Tiny Mining

Day two – late night wolves

filed under: Lead written by: Martin
Context: > >

Late in the evening (after 200g tuba sashimi, 10 oysters, cabbage and asparagus stir fry) I was looking through my edition of Michael Maier’s Atalanta Fugiens with commentary by H.M.E Jong. I started to follow up the emblem XXIV – the wolf devouring the king with the epigram:

The wolf devoured the king and after the wolf has been burnt, it returned the king to life.

In the commentary from Jong, the wolf is associated with antimony. The king is the philosopher’s stone. Jong quotes from Basil Valentine’s first key (again the image we chose for antimony, for Theun to focus on):

Let my friend know that no impure or spotted things are useful for our purpose. For there is nothing in their leprous nature capable of advancing the interests of our Art. There is much more likelihood of that which is in itself good being spoiled by that which is impure. Everything that is obtained from the mines has its value, unless, indeed, it is adulterated. Adulteration, then, spoils its goodness and its efficacy.

As the physician purges and cleanses the inward parts of the body, and removes all unhealthy matter by means of his medicines, so our metallic substances must be purified and refined of all foreign matter, in order to ensure the success of our task. Therefore, our Masters require a pure, immaculate body, that is untainted with any foreign admixture, which admixture is the leprosy of our metals.

This is from https://alkemia.wordpress.com/library/twelve-keys/the-twelve-keys-of-basil-valentine-part-1/ which is slightly different in translation from the Jong which is nicer – all things that are impure and soiled… Although the “spotted things” makes me think of the Reinsch test – also for antimony – more on this later.

I’m intrigued by the metaphor of the physician, starting to become more attuned to these parallels between metallurgy, working with metals, and the body, particularly in terms of health.

But I want to focus on an emblem which is more connected with lead and stumble on XII which seems to foreshadow the practice of Tiny Mining:

The Stone that Saturn vomited up in place of his son Jupiter, has been placed on the Helicon as a souvenir for the mortals.

Vomiting the stone (in this case Saturn or lead) I always imagined as the last extractive stage of Tiny Mining, provoked at the right time by the community drug Argotine.
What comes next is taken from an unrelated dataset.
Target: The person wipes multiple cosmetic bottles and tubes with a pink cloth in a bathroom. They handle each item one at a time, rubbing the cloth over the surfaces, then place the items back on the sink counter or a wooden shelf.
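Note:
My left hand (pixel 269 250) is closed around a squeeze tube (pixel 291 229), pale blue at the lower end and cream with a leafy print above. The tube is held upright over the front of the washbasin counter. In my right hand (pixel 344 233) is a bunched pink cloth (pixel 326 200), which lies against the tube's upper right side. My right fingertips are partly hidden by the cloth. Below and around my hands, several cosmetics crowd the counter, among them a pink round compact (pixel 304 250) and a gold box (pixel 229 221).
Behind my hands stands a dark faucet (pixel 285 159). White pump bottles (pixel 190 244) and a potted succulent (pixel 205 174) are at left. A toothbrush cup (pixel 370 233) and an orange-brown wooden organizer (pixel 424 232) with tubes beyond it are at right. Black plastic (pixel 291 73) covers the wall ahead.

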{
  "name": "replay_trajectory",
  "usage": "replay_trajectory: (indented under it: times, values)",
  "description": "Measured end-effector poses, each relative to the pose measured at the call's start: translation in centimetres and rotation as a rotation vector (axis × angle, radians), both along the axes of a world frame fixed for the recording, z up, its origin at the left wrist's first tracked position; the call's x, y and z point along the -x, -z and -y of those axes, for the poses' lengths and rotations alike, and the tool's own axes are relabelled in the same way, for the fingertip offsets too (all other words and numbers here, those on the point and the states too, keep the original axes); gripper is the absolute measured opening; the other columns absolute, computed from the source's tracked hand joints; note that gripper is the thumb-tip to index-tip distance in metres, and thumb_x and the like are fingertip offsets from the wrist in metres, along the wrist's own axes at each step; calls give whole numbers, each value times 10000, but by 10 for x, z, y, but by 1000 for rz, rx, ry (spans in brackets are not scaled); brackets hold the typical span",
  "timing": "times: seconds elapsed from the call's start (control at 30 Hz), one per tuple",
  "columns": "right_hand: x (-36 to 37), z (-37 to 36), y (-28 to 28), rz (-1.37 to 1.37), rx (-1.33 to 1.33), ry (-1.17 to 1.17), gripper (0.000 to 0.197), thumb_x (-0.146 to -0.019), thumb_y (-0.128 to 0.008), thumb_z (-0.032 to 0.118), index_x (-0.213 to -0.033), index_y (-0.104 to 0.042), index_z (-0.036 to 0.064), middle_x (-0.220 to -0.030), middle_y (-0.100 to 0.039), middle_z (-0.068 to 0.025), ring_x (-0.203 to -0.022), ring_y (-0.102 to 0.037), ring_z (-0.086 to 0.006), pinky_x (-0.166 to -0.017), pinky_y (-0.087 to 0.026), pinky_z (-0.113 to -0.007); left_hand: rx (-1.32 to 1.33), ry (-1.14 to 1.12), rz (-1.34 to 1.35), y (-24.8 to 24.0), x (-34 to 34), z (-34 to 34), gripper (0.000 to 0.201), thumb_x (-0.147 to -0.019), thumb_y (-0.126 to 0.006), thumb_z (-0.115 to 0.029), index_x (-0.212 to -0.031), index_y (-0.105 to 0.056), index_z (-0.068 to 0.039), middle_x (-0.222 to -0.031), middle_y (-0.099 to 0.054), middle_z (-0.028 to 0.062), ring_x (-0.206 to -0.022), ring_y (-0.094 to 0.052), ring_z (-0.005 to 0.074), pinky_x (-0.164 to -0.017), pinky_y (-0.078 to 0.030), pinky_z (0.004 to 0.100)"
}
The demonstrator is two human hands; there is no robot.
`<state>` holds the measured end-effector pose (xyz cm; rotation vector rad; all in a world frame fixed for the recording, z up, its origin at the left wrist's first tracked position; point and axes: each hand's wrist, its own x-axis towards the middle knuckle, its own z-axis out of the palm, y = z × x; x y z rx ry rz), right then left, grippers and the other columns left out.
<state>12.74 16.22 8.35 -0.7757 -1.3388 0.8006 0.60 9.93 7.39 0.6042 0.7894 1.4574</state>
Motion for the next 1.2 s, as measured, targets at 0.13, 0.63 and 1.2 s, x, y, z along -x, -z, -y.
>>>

The Summary of the Discourse (from Maier) is very odd:

The allegory about Saturn is explained in various ways. According to the astronomers Saturn is the last of the planets. In chemical respect he is the humblest of the metals, lead. The poets consider him as being the father of Jupiter, the son of heaven. In mythology he symbolizes time. It is not explained, however, why Saturn eats his children, but devours a stone instead of Jupiter and spits it out again, and why he is called the inventor of truth, why he yields a scythe and serpent, why he is black and conceited and lame. It is thought to be explained as follows:

“Time reveals the truth and produces it from darkness, just as the serpent, which creeps out of darkness. He carries a scythe because, just as Time, he mows everything he produces.”

The devouring and spitting out of stones, however remain unexplained.